» **EXERCISE DESCRIPTION**
Print the lines that run from the line with "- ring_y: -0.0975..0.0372" to the line with "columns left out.", keeping both end lines, exactly as they appear in the entries below, and nothing else.

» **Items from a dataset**
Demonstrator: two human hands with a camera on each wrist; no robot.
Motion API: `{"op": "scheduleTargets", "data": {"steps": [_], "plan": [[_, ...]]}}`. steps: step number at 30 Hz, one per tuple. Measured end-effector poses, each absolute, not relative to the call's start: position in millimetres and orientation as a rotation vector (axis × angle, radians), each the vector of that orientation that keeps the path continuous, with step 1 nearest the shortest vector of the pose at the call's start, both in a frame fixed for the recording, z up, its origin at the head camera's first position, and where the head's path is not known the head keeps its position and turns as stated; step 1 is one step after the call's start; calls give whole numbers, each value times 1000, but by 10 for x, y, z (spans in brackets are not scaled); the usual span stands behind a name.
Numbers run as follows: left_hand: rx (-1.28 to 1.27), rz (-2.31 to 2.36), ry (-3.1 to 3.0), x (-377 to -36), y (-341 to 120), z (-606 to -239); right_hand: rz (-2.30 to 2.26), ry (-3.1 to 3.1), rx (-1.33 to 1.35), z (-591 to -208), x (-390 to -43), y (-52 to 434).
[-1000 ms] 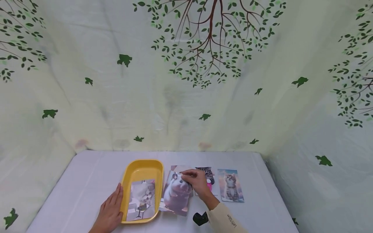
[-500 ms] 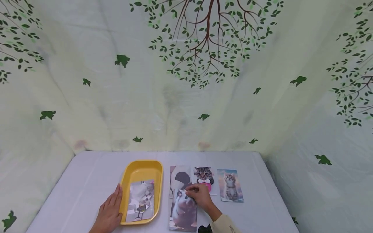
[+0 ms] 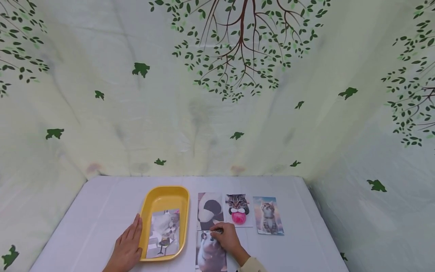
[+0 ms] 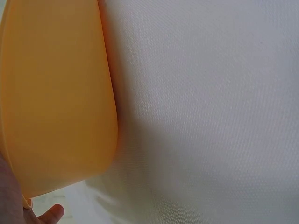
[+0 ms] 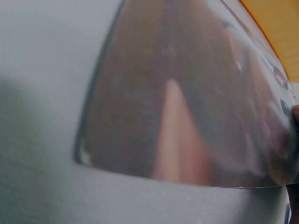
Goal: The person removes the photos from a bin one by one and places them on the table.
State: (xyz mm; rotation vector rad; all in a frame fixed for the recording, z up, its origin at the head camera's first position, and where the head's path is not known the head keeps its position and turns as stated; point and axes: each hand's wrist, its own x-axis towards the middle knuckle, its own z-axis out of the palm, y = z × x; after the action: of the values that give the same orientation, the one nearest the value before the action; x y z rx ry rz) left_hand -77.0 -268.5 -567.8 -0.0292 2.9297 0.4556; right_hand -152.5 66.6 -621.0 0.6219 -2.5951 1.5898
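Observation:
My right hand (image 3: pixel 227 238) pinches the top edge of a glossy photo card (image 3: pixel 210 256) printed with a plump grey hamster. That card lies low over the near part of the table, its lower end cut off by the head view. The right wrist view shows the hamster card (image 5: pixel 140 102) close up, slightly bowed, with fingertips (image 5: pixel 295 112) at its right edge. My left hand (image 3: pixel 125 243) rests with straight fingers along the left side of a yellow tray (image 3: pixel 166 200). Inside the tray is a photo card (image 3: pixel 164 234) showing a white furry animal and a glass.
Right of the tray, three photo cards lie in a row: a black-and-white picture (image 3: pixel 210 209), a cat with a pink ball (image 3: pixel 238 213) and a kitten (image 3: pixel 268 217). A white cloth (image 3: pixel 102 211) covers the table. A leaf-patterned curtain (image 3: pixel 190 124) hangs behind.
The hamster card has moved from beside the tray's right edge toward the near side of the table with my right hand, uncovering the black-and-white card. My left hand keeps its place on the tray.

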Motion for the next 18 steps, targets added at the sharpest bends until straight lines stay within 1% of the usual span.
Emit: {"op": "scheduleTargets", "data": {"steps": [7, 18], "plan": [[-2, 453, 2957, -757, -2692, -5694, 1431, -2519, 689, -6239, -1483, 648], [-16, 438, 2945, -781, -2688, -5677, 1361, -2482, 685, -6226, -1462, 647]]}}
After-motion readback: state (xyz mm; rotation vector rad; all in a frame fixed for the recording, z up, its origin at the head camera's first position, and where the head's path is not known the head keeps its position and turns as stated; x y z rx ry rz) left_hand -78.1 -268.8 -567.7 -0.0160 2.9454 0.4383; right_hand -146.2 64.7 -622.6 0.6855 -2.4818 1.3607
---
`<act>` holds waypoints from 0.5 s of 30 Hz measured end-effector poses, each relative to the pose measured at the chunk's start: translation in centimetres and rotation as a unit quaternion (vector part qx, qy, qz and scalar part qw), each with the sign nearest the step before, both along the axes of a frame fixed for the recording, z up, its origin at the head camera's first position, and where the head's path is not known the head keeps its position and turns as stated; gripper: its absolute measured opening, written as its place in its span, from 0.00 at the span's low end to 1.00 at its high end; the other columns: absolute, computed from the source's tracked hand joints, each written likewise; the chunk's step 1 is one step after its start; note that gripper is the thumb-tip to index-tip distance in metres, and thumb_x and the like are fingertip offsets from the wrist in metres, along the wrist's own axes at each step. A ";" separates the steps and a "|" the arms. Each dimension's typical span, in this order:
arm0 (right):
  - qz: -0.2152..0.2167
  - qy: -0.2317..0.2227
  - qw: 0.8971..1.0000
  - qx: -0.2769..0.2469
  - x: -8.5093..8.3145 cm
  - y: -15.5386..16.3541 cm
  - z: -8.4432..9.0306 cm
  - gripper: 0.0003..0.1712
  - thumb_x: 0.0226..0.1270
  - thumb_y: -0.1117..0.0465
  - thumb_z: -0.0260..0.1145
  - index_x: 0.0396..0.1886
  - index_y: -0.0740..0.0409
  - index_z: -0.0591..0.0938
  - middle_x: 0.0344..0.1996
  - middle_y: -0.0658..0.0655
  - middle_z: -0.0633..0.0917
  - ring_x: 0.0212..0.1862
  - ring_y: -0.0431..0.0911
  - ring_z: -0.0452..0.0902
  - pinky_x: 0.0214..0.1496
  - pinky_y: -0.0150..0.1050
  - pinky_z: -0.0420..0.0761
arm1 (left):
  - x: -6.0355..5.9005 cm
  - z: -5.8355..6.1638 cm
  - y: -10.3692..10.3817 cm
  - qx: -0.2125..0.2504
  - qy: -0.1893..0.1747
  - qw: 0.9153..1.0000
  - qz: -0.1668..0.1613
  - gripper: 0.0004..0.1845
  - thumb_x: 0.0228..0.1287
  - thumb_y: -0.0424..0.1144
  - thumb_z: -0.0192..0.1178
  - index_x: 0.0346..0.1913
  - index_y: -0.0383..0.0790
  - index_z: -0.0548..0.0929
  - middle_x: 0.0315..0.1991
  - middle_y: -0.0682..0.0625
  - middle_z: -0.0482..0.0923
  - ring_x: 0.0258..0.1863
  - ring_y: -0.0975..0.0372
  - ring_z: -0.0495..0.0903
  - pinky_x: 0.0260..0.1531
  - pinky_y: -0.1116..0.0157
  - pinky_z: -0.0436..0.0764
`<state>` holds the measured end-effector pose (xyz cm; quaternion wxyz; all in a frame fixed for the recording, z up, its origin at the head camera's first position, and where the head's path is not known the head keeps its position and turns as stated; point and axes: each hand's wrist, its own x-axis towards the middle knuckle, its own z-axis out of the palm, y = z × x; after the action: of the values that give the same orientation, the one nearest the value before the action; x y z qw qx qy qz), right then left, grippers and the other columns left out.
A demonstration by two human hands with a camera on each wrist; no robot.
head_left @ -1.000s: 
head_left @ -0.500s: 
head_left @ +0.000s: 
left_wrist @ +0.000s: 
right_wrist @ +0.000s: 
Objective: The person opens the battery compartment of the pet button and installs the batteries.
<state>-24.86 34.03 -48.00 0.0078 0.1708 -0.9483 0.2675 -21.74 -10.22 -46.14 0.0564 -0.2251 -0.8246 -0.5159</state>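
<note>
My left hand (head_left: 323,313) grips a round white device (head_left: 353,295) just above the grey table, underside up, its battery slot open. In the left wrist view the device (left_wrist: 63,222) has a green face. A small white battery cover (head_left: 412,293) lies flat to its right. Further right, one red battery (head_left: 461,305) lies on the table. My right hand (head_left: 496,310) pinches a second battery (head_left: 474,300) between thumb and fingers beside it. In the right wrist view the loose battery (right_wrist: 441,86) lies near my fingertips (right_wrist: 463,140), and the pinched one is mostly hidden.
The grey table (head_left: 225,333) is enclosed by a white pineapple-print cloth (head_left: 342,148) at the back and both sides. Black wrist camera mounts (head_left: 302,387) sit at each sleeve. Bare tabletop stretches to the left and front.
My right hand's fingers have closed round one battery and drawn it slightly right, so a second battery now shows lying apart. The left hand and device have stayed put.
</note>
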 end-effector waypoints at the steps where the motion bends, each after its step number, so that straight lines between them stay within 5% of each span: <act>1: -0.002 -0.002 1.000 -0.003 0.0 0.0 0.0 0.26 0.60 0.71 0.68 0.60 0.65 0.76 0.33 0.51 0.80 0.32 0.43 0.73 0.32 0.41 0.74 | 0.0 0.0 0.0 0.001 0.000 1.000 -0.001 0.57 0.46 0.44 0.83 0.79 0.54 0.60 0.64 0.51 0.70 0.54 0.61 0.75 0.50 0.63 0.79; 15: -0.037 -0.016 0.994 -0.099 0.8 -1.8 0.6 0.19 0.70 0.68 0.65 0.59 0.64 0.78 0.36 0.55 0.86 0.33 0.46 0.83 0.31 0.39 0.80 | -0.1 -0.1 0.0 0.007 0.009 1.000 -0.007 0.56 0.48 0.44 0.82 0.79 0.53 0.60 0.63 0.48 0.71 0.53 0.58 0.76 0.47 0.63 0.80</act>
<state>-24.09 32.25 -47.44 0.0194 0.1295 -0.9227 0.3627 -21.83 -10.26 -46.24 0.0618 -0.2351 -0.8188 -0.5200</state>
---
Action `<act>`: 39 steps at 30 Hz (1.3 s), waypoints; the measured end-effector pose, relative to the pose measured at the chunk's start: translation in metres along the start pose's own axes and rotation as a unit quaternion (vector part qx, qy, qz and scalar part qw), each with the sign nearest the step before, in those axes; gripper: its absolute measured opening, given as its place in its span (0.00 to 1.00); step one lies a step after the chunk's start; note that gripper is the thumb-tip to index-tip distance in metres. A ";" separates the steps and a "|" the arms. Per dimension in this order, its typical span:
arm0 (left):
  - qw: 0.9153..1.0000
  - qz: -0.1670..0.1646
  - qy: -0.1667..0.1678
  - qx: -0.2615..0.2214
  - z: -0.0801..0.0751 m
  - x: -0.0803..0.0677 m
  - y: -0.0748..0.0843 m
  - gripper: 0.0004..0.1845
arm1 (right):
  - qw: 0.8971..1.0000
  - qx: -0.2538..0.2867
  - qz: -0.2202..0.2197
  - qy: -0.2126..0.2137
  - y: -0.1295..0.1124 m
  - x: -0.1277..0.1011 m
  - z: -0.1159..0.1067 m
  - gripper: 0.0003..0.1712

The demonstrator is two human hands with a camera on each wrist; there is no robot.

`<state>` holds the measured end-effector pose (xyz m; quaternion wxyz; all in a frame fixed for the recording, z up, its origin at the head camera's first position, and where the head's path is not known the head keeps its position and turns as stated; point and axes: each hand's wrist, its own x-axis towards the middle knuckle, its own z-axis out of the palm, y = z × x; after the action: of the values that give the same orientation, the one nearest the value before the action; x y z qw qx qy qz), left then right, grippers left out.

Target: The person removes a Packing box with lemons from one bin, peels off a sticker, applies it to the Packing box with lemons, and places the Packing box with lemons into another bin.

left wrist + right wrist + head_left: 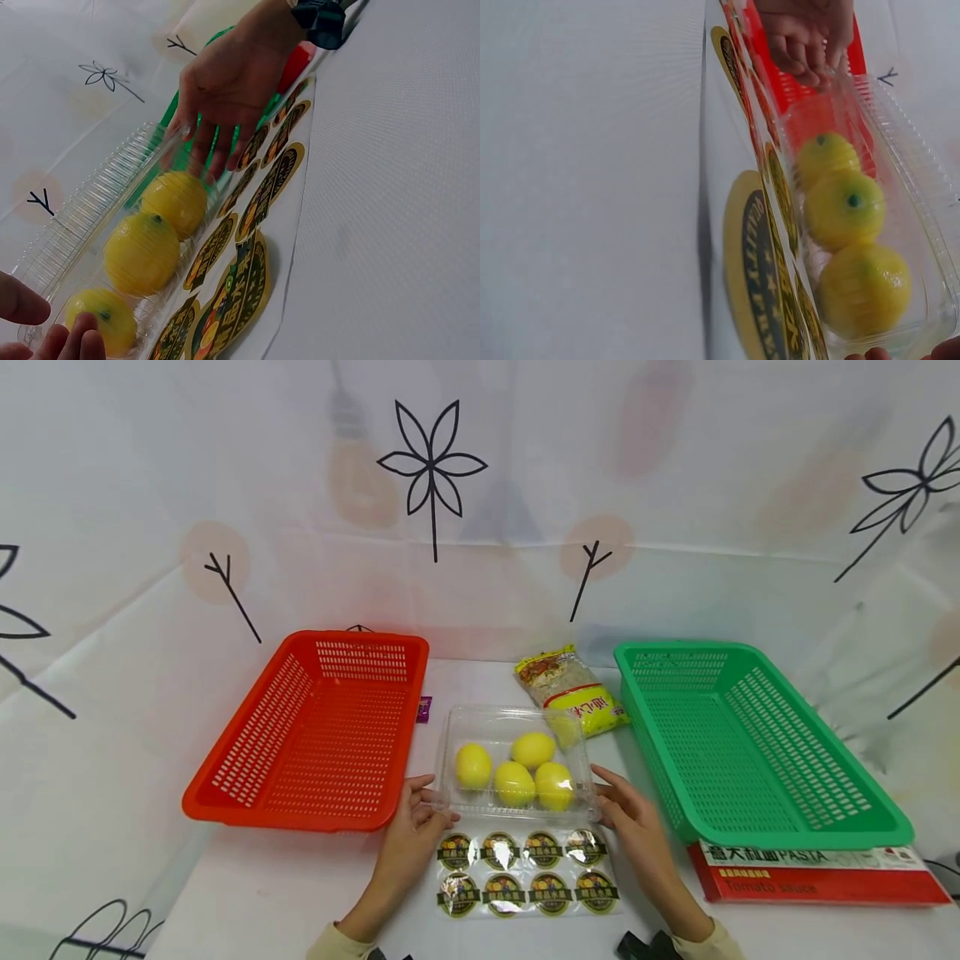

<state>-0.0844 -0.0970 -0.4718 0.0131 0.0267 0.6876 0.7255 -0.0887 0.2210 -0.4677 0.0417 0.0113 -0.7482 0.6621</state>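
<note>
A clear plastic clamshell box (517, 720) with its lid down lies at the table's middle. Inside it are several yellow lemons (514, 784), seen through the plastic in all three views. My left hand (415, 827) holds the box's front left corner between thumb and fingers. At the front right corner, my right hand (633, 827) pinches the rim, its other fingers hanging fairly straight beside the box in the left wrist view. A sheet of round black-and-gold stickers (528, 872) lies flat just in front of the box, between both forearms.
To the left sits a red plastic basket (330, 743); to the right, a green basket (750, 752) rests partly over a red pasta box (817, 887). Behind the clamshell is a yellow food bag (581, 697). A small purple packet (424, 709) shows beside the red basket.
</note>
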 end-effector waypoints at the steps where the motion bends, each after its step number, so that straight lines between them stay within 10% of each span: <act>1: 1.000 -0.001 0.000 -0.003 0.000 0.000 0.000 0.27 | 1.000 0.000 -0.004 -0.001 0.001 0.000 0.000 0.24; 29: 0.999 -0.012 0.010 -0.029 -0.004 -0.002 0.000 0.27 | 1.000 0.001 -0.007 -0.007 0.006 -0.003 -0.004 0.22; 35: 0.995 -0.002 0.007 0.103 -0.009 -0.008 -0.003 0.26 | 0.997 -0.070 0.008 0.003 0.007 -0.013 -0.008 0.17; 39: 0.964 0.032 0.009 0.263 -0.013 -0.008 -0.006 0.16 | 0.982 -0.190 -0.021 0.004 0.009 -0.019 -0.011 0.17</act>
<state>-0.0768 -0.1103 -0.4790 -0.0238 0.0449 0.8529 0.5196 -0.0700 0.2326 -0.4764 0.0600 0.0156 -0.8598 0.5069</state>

» **WORKED SOLUTION**
  - ring_y: -0.0975..0.0372
  - ring_z: -0.0495..0.0903
  - pinky_x: 0.0260..0.1531
  - pinky_y: -0.1116..0.0157
  - pinky_z: -0.0436..0.0764
`<state>` holds the measured end-effector pose (xyz cm; quaternion wxyz; all in a frame fixed for the recording, z up, its origin at the head camera's first position, and where the head's path is not known the head keeps its position and turns as stated; point and axes: each hand's wrist, its own x-axis towards the middle knuckle, its own z-axis out of the palm, y = z × x; after the action: of the values that give the same orientation, the one nearest the value before the action; x y z qw qx qy qz), right then left, grippers and the other columns left out.

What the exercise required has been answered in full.